アリスにとって最も愛しいルウの声である。
『リーリャ……いや、アリス。お疲れ様! 本当にありがとう』
『ああ、旦那様! いいえっ! アリスは本当に役得で良い思いをさせて貰いましたっ! そちらも、そのご様子だと全て上手く行ったようですねっ!』
ルウの声の調子を聞いて、アリスの声も弾んだ。
『おお、ばっちりだ! お前の道中同様に色々とあったが、な』
『へぇ! 今度話を聞かせて下さい! アリスも報告する事がた~くさん、ありますからぁ!』
『了解だ! 楽しみにしているぞ!』
アリスの魂は喜びに満ち溢れている。
彼女は自問自答する。
こんなに幸せで良いのかと!
そんなアリスの気持ちを読み取ったかのようにルウの声がまた響く。
『ははっ! 良いのさ! お前がそう感じるのが俺の喜びでもある。さあ、そろそろリーリャとバトンタッチだな。お前はこちらのホテルでゆっくりと休むんだ』
『はいっ!』
その瞬間であった。
アリスの目の前の床がいきなり光り輝いた。
ルウが転移魔法を発動したのである。
ボリスの下へリーリャを呼び寄せた時と全く同じであった。
眩い輝きはやがて人型となり、アリスの目の前に見覚えのある華奢なシルエットが浮かび上がったのだ。
アリスは思わずシルエットに呼びかけた。
「うふふ、久し振りっ!」
暫くして光が消えると、そこにはもう1人のリーリャが立っており、アリスに微笑みかけたのである。

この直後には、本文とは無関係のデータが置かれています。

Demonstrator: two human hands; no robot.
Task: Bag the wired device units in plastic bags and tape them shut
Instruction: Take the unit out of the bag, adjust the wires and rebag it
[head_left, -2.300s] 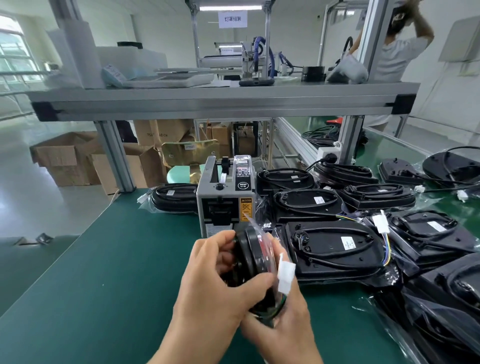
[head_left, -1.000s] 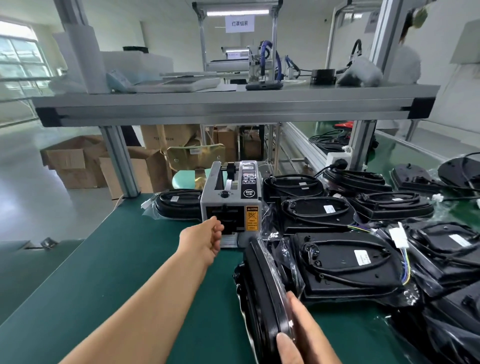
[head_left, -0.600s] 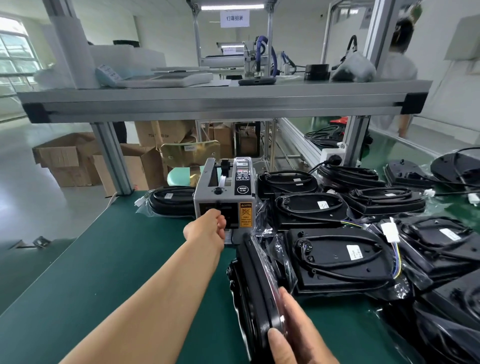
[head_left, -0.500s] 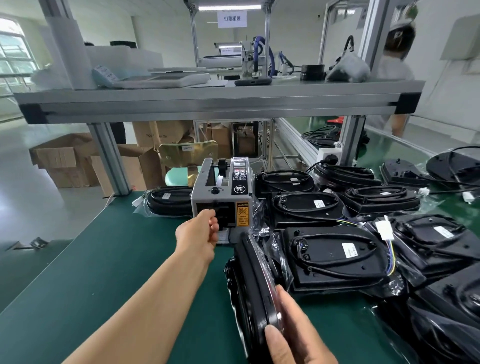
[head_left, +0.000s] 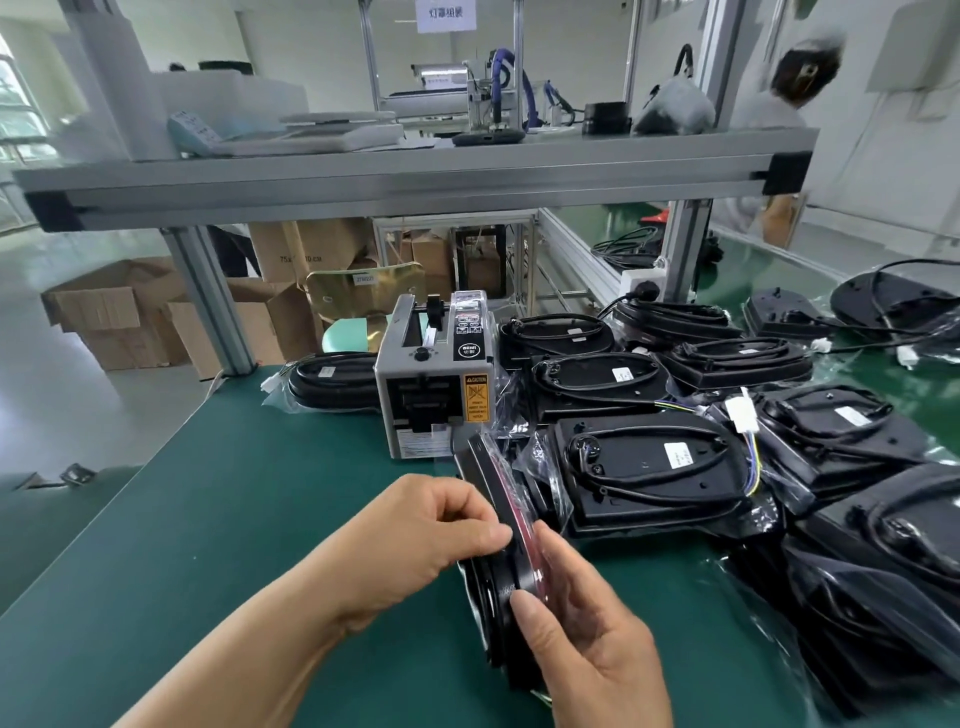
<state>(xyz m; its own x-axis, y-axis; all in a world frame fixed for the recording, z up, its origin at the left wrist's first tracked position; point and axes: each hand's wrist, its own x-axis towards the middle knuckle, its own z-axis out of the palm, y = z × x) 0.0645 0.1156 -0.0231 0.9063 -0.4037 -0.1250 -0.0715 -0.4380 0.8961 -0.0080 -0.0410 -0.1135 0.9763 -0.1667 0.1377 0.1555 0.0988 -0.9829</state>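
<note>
A black wired device unit in a clear plastic bag stands on its edge on the green table, just in front of the grey tape dispenser. My right hand grips its near end, thumb on the left face and fingers along the right face. My left hand is at the unit's top edge, thumb and forefinger pinched together against the bag. No piece of tape shows between those fingers.
Several bagged black units crowd the table to the right, and one lies left of the dispenser. An aluminium shelf beam crosses overhead. Cardboard boxes stand beyond the table's left edge. A person stands far right.
My left hand has drawn back from the tape dispenser's slot to the top edge of the bagged unit. My right hand has kept the unit on its edge.
</note>
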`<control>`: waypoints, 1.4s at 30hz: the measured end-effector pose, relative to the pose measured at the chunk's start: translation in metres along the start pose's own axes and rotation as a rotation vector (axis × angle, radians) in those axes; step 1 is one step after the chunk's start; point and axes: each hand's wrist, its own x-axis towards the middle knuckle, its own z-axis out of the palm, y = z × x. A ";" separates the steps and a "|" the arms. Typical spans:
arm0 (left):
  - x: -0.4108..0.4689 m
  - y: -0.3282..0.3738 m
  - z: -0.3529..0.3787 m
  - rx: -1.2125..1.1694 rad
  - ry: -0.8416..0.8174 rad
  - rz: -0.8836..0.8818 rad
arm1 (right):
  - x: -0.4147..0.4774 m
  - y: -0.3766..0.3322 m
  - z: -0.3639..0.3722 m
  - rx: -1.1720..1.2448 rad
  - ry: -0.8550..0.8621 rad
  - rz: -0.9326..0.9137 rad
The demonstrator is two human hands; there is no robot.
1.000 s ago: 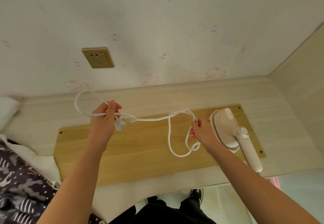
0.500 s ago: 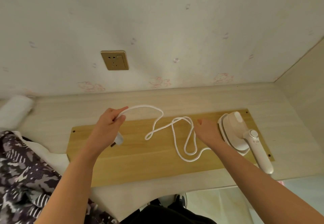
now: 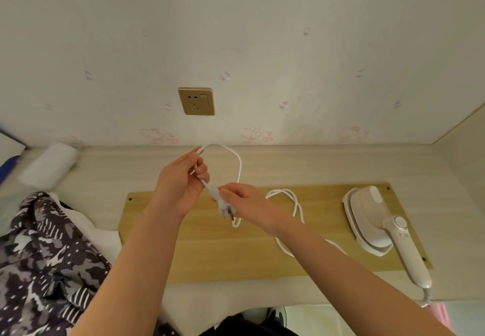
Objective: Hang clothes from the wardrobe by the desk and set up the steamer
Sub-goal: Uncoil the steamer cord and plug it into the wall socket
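A white handheld steamer (image 3: 372, 220) lies on its side at the right end of a yellow wooden board (image 3: 210, 251) on the desk. Its white cord (image 3: 294, 199) loops across the board and arches up to my hands. My left hand (image 3: 181, 186) grips the cord just behind the plug. My right hand (image 3: 244, 204) pinches the white plug (image 3: 225, 207), whose prongs point down toward me. Both hands hover above the board's middle. A gold wall socket (image 3: 196, 101) sits on the wall straight above them.
A dark patterned garment (image 3: 44, 264) lies on white bedding at the left. A white roll (image 3: 49, 165) rests at the desk's far left. A side panel (image 3: 467, 157) closes off the desk on the right. The pale desk top (image 3: 315, 165) runs along the wall.
My right hand left the loose cord by the steamer and came over to take the plug. My left hand has slid up the cord. The view has shifted left, centring the socket.
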 end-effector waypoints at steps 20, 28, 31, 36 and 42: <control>0.031 -0.005 -0.048 0.995 0.183 0.183 | 0.041 -0.038 -0.016 0.296 -0.035 -0.185; 0.045 0.003 -0.028 0.787 -0.057 0.396 | 0.103 -0.043 -0.005 0.007 0.252 -0.221; 0.063 0.006 -0.029 0.738 0.008 0.429 | 0.124 -0.047 -0.006 -0.059 0.342 -0.247; 0.102 0.013 -0.029 0.777 0.020 0.400 | 0.158 -0.052 -0.009 -0.174 0.458 -0.234; 0.142 0.019 -0.026 0.820 0.036 0.349 | 0.188 -0.054 -0.011 -0.285 0.530 -0.274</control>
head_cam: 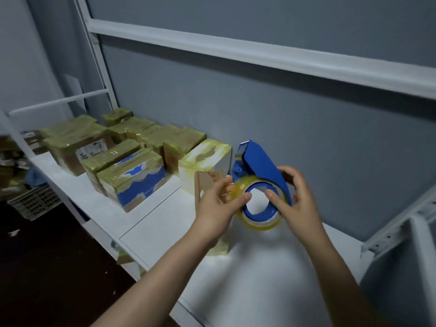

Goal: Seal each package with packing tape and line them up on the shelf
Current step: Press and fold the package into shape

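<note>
A blue tape dispenser (pixel 256 159) with a roll of clear yellowish packing tape (pixel 259 221) is held above the white shelf (pixel 153 223). My right hand (pixel 296 199) grips the dispenser's blue body and the roll from the right. My left hand (pixel 218 208) pinches the left edge of the roll. Behind and below my left hand stands a brown cardboard package (pixel 206 182), partly hidden, with taped lower edges. Several taped packages (pixel 132 178) stand in rows on the shelf to the left, next to a white taped box (pixel 204 161).
An upper shelf rail (pixel 259 53) runs overhead and a grey wall lies behind. A white shelf post (pixel 422 256) stands at the right. On the dark floor at the left sit a plastic crate (pixel 35 201) and other boxes.
</note>
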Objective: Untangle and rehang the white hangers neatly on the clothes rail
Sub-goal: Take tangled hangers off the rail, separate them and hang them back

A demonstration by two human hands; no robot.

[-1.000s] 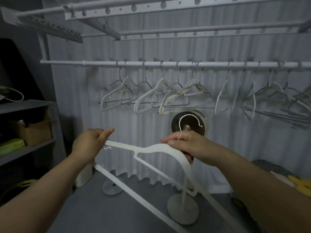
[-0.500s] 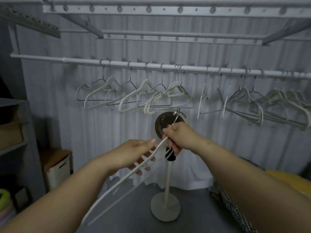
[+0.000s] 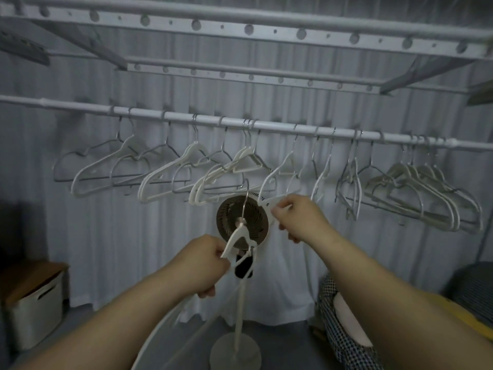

今、部屋には2人のリーリャが優しく微笑みながら見詰め合っていた。
「アリス姉……ありがとう! お姉様のお陰で私はこの旅を楽しみ、いっぱい勉強する事が出来ました」
「うふふ、どういたしましてっ! アリスがお姉さんですかぁ……旦那様の妻になったのは『同期』ですけどねっ! ヴァレンタインに帰ったら早速家事の特訓よおっ!」
「わぁお! 頑張ります!」
アリスの呼び掛けにリーリャはぐっと拳を握り締めた。
ホテルを出て、ルウやフラン達他の妻と一緒に暮らす新しい生活……
今までは至れり尽くせりだったのが、これからは違う。
赤帽子こと家令のアルフレッドら、使用人は居るが、基本的に自分の事は自分でやる事になるのだ。
「リーリャはとても気合が入りますよ!」
「うふふ、私は家事が大好きなの! 一緒に頑張ろうね!」
楽しそうな2人の魂にルウの呼ぶ声がする。
『お~いっ! そろそろ良いか?』
『『は~いっ! OKですっ!』』
2人の声が重なった時にアリスの姿が消え失せた。
またもやルウによる転移魔法が発動したのである。
リーリャは一瞬吃驚して目を見開いたが、直ぐに笑顔になると深く深くお辞儀をしていたのであった。